O diagnóstico de TEA é essencialmente clínico, feito a partir das observações da criança, entrevistas com os pais e aplicação de instrumentos específicos. Instrumentos de vigilância do desenvolvimento infantil são sensíveis para detecção de alterações sugestivas de TEA, devendo ser devidamente aplicados durante as consultas de puericultura na Atenção Primária à Saúde. O relato/queixa da família acerca de alterações no desenvolvimento ou comportamento da criança tem correlação positiva com confirmação diagnóstica posterior, por isso, valorizar o relato/queixa da família é fundamental durante o atendimento da criança.

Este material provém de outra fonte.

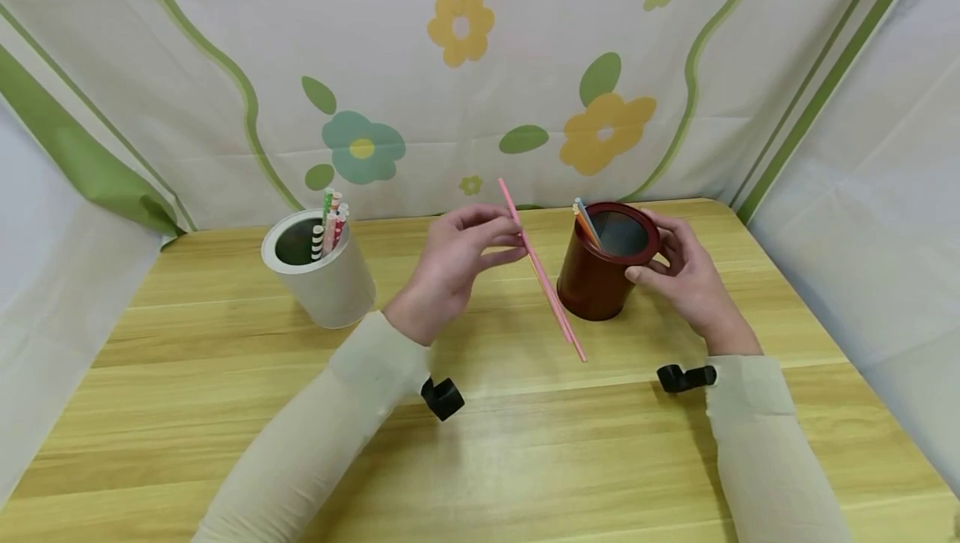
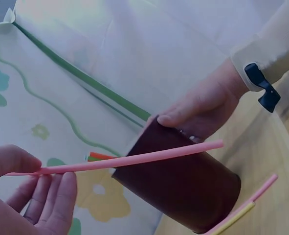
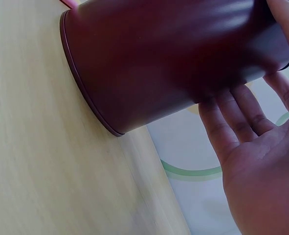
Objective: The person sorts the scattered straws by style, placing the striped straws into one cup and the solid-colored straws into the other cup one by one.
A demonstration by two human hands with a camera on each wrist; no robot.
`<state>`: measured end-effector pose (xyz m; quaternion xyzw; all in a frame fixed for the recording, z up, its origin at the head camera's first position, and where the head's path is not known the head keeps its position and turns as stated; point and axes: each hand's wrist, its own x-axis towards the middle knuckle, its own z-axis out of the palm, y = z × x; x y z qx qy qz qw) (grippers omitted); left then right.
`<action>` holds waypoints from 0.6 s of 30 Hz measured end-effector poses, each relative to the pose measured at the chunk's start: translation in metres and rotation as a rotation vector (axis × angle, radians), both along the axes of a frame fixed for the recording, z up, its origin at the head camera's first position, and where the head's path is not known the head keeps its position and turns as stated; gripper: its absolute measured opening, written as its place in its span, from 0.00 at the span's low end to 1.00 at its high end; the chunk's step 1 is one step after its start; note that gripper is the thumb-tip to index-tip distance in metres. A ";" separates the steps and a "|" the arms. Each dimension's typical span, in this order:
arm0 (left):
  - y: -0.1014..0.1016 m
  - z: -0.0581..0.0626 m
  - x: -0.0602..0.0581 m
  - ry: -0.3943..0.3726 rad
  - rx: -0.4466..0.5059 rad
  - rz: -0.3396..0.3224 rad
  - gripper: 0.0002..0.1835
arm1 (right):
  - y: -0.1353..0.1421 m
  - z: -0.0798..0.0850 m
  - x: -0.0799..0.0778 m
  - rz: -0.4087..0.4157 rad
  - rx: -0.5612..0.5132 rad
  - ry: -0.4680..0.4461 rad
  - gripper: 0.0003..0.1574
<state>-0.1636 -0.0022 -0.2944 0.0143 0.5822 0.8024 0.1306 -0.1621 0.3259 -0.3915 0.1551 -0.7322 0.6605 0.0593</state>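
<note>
Between thumb and fingertips my left hand (image 1: 450, 268) pinches a pink straw (image 2: 154, 156), which slants in front of the dark red cup (image 1: 596, 284). Several straws, orange and blue among them (image 1: 587, 224), lean inside that cup, which stands upright on the table. My right hand (image 1: 693, 280) grips the cup's right side near the rim, thumb in front, fingers behind. By the cup's base, a second pink straw (image 2: 266, 187) and a yellow straw (image 2: 239, 215) appear to lie on the table; in the head view the held straw partly overlaps them.
A white cup (image 1: 330, 289) with several patterned straws (image 1: 330, 234) stands on the left of the wooden table (image 1: 525, 460). Behind the table hangs a flowered white curtain (image 1: 450, 109). Each wrist wears a black camera mount (image 1: 442, 399).
</note>
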 end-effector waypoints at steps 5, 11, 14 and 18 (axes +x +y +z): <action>0.006 0.012 0.002 0.059 0.105 0.081 0.02 | 0.000 0.000 0.000 -0.002 0.000 0.004 0.46; 0.013 0.022 0.002 0.122 0.149 0.208 0.03 | 0.000 0.000 0.000 0.000 0.002 0.002 0.46; 0.016 0.025 0.001 0.155 0.172 0.257 0.04 | 0.000 0.000 -0.001 0.002 -0.004 0.002 0.47; 0.021 0.027 0.000 0.187 0.201 0.298 0.05 | 0.000 -0.001 -0.001 0.008 -0.018 0.009 0.47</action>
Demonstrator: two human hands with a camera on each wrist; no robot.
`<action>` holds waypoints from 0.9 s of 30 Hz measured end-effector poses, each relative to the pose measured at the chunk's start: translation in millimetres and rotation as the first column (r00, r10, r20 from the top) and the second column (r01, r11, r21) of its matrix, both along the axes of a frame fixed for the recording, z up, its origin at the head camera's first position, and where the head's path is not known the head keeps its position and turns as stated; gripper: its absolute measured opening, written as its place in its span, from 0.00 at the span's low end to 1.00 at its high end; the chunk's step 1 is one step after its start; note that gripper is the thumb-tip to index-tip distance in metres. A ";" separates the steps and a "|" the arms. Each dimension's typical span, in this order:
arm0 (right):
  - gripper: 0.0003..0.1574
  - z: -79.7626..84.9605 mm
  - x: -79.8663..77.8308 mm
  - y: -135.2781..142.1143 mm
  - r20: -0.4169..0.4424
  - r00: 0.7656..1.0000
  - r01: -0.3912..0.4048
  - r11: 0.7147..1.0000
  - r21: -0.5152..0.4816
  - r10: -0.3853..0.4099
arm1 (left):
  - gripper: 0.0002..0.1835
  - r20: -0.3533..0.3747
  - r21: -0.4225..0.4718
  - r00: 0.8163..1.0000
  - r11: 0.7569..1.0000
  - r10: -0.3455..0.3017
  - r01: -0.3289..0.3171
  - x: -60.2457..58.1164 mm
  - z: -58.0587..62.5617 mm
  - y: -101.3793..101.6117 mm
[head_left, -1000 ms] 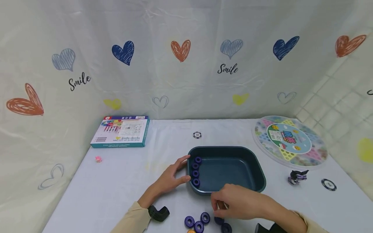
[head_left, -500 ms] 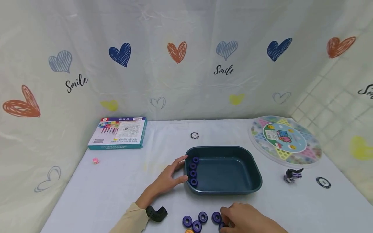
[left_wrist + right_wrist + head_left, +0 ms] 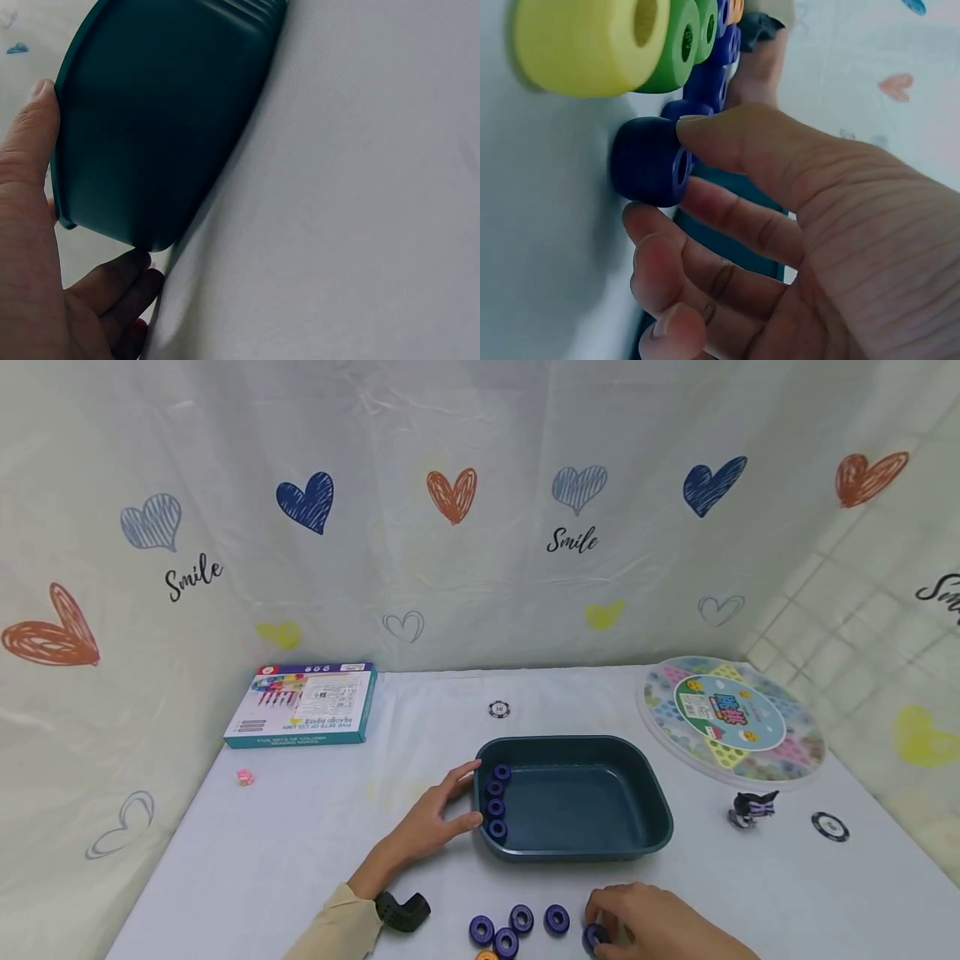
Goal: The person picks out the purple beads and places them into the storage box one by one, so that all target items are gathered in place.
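Observation:
A dark teal bin (image 3: 585, 802) stands mid-table, with several purple ring beads (image 3: 496, 808) in a row along its left inner wall. My left hand (image 3: 430, 822) rests against the bin's left side, thumb and fingertips touching the rim; the left wrist view shows the bin's outer wall (image 3: 157, 127) beside the thumb. In front of the bin, my right hand (image 3: 648, 922) pinches a purple bead (image 3: 649, 161) between thumb and finger, close over the tabletop. To its left sit several more purple beads (image 3: 557, 920) and an orange bead (image 3: 487, 956), partly cut off by the frame edge.
Yellow (image 3: 585, 45) and green beads (image 3: 679, 45) show near the right hand. At the back lie a flat box (image 3: 303, 706), a round game board (image 3: 731, 718) and a chip (image 3: 498, 709). Right of the bin are a small black figurine (image 3: 752, 808) and another chip (image 3: 830, 827); far left, a pink trinket (image 3: 244, 777).
My right hand has moved from the bin's near edge down to the beads, then slid one purple bead slightly right, away from the others. The left hand keeps its place at the bin.

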State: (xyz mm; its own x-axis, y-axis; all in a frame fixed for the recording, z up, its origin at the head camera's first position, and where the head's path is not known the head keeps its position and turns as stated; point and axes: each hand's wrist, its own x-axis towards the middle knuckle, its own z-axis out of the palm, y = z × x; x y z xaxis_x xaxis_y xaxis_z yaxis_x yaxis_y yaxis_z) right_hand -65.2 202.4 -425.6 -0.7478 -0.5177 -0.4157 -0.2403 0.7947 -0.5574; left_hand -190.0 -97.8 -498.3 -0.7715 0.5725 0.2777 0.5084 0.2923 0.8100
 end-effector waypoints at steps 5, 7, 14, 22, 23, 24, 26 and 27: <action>0.09 -6.7 4.0 15.9 0.082 0.996 0.051 0.993 -0.110 -0.042 | 0.38 -0.002 0.007 1.000 1.000 -0.003 0.003 -0.4 -0.2 -0.2; 0.11 -11.0 5.6 25.2 0.100 0.995 0.038 0.982 -0.185 -0.020 | 0.38 0.003 0.007 1.000 1.000 -0.005 0.005 0.0 0.1 -0.4; 0.13 -26.7 9.5 57.8 0.140 0.985 -0.035 0.902 -0.430 0.105 | 0.38 -0.006 0.003 1.000 1.000 -0.008 0.008 0.1 0.6 -0.7; 0.17 -31.6 12.7 67.4 0.323 0.946 0.140 0.861 -0.489 0.029 | 0.38 0.036 -0.012 0.999 1.000 0.008 -0.007 0.5 1.3 -0.8; 0.17 -31.6 12.7 67.1 0.341 0.940 0.163 0.860 -0.484 0.014 | 0.38 0.036 -0.015 0.999 1.000 0.010 -0.009 0.5 1.1 -0.5; 0.17 -31.5 12.8 66.9 0.356 0.935 0.181 0.860 -0.477 0.000 | 0.38 0.034 -0.013 0.999 1.000 0.008 -0.007 0.4 1.2 -0.2; 0.17 -30.6 12.5 67.3 0.366 0.930 0.197 0.860 -0.472 -0.012 | 0.38 0.030 -0.009 1.000 1.000 0.004 -0.004 0.4 1.1 0.7; 0.16 -29.7 12.8 67.8 0.365 0.931 0.198 0.861 -0.469 -0.015 | 0.38 0.028 -0.005 1.000 1.000 -0.001 0.001 0.3 1.1 1.3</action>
State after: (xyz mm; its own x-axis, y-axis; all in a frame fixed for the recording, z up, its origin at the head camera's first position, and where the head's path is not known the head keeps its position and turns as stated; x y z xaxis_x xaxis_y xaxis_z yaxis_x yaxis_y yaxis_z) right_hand -52.3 270.2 -455.4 -0.6712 -0.6455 -0.3644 0.1047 0.4042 -0.9087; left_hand -189.6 -96.5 -497.2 -0.7782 0.5748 0.2530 0.4858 0.2956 0.8226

Manifestações agudas podem ocorrer e, frequentemente, o que conseguimos observar são sintomas de agitação e/ou agressividade, podendo haver auto ou heteroagressividade. Estas manifestações ocorrem por diversos motivos, como dificuldade em comunicar algo que gostaria, alguma dor, algum incômodo sensorial, entre outros. Nestes momentos é fundamental tentar compreender o motivo dos comportamentos que estamos observando, para então propor estratégias que possam ser efetivas. Dentre os procedimentos possíveis temos: estratégias comportamentais de modificação do comportamento, uso de comunicação suplementar e/ou alternativa como apoio para compreensão/ expressão, estratégias sensoriais, e também procedimentos mais invasivos, como contenção física e mecânica, medicações e, em algumas situações, intervenções em unidades de urgência / emergência.

Grupo de apoio em Ponta Grossa

A cidade de Ponta Grossa possui grupos de apoio e troca de experiências entre famílias autistas de Ponta Grossa. Entre eles está o grupo Autitute Autismo.